__Activity__
What is needed is every line of the material that contains "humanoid".

__Material for this task__

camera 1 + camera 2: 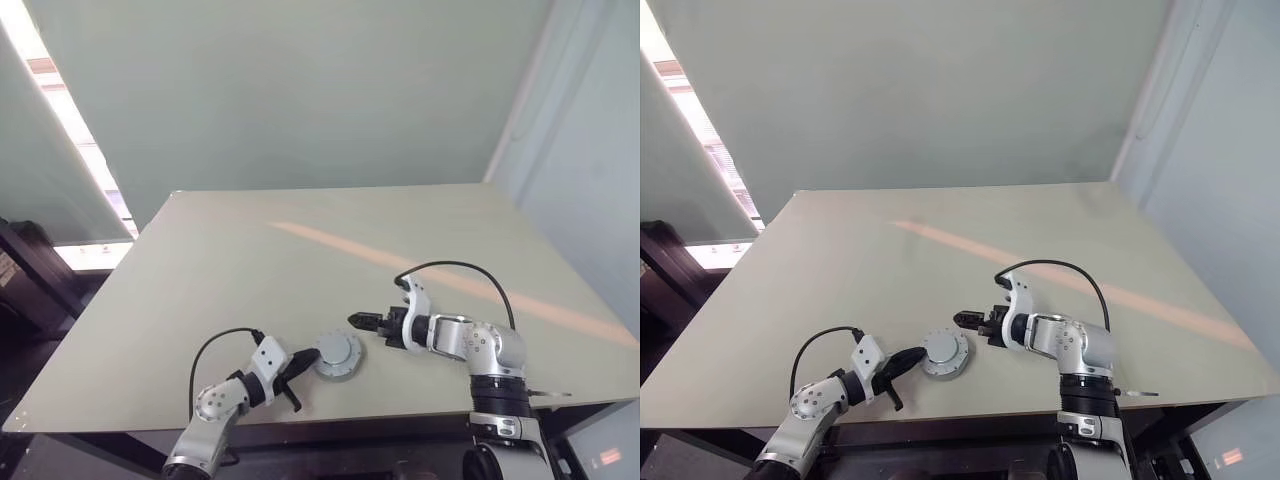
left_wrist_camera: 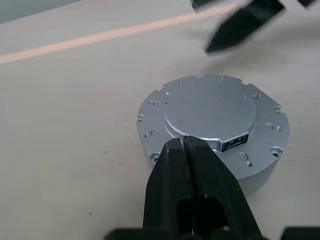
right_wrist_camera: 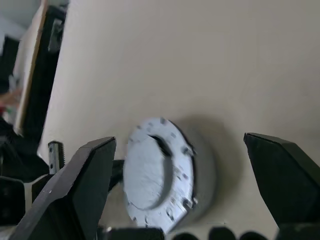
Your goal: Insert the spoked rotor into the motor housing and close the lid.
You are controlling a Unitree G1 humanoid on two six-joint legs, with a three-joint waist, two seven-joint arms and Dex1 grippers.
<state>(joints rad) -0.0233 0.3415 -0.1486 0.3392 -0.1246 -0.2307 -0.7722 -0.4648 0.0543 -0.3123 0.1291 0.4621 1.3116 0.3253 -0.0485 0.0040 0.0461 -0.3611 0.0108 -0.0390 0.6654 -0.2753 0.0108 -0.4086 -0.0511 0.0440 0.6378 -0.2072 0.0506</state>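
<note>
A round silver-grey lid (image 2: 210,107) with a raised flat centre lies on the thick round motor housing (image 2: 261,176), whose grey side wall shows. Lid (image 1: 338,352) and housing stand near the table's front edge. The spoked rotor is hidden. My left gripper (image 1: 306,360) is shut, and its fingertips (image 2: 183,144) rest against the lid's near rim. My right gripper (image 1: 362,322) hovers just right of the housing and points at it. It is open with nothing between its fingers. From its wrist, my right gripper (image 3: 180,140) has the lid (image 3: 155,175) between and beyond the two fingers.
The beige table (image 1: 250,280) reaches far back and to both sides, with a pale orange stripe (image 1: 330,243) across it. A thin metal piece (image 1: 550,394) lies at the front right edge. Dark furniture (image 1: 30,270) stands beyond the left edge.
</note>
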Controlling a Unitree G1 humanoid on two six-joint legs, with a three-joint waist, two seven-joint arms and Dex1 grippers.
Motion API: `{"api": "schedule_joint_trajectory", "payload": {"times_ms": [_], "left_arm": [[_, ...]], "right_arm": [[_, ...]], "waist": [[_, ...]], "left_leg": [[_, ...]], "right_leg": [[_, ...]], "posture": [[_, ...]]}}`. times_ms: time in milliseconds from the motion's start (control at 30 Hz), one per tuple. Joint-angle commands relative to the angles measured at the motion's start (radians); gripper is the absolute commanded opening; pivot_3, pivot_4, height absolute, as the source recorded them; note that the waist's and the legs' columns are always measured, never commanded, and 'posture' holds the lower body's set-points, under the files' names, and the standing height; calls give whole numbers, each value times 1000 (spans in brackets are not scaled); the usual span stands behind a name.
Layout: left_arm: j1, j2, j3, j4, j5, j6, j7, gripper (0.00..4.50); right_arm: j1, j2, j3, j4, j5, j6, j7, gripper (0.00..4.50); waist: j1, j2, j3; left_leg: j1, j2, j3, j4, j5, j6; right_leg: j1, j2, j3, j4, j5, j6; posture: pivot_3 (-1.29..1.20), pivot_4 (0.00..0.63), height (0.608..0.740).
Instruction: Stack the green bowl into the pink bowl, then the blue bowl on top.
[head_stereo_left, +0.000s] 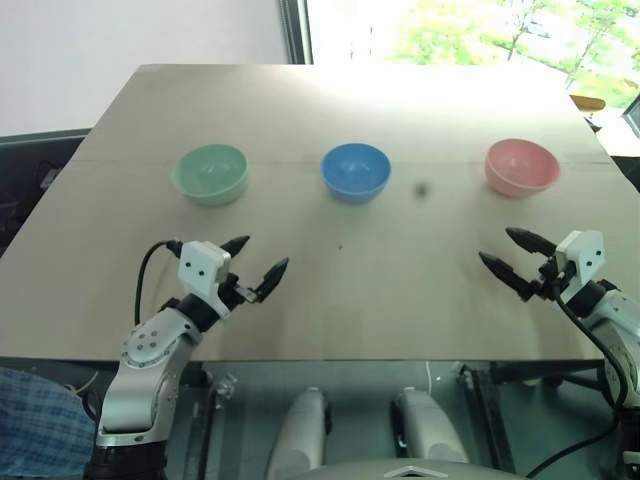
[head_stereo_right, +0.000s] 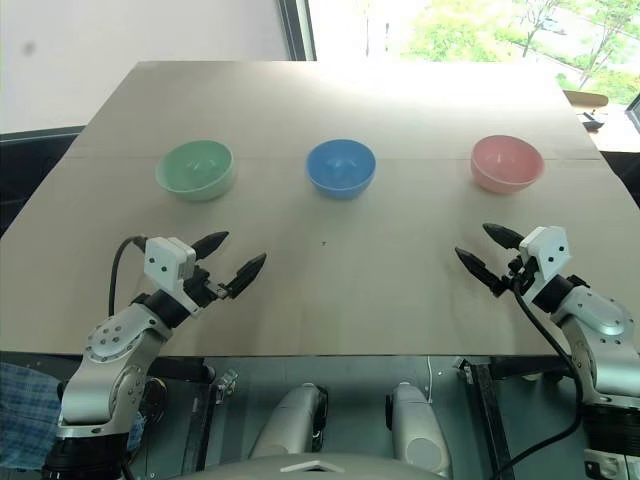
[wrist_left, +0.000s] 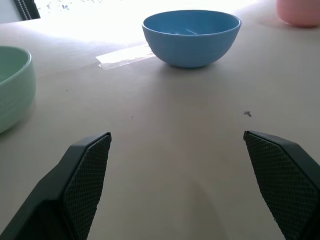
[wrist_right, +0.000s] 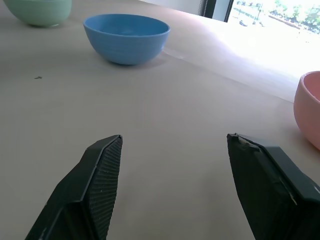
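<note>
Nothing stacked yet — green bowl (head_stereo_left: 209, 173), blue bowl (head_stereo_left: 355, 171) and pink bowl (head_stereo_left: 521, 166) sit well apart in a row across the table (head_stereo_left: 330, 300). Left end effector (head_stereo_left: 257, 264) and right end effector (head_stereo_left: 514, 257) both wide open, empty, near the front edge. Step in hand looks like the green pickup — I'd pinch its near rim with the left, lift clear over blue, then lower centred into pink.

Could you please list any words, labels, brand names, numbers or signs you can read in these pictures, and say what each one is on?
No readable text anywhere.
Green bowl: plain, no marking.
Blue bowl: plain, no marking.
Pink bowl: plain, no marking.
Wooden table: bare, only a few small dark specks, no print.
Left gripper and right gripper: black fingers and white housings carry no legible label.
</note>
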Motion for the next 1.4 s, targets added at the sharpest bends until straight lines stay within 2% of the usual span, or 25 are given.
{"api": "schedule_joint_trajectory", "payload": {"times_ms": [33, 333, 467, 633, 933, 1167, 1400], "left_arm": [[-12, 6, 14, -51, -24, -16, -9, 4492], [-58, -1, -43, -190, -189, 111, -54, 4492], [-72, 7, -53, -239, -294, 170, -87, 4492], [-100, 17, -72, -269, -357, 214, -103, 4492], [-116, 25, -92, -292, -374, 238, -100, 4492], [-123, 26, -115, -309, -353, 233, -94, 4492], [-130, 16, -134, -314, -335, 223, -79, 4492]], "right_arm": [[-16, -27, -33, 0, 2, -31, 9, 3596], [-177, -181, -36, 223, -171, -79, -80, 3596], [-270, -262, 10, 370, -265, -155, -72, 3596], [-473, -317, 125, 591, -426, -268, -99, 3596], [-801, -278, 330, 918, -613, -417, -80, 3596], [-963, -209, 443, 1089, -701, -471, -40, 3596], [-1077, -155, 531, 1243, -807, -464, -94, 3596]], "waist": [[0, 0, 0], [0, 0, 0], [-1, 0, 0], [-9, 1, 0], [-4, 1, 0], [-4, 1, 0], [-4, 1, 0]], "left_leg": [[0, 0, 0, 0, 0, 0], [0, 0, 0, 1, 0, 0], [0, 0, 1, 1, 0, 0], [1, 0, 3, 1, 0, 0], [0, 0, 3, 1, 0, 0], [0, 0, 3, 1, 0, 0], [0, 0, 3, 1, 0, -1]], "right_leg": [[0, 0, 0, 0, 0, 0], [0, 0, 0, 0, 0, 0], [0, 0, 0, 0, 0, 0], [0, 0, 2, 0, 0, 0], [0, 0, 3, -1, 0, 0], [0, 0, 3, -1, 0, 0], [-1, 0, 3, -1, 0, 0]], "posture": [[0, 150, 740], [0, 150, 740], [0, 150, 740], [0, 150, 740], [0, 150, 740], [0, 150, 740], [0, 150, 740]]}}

__Expected output__
You are controlling a Unitree G1 humanoid on two six-joint legs, with a three-joint waist, two seven-joint arms and Dex1 grippers.
Controlling a Unitree G1 humanoid on two six-joint legs, with a three-joint waist, two seven-joint arms and Dex1 grippers.

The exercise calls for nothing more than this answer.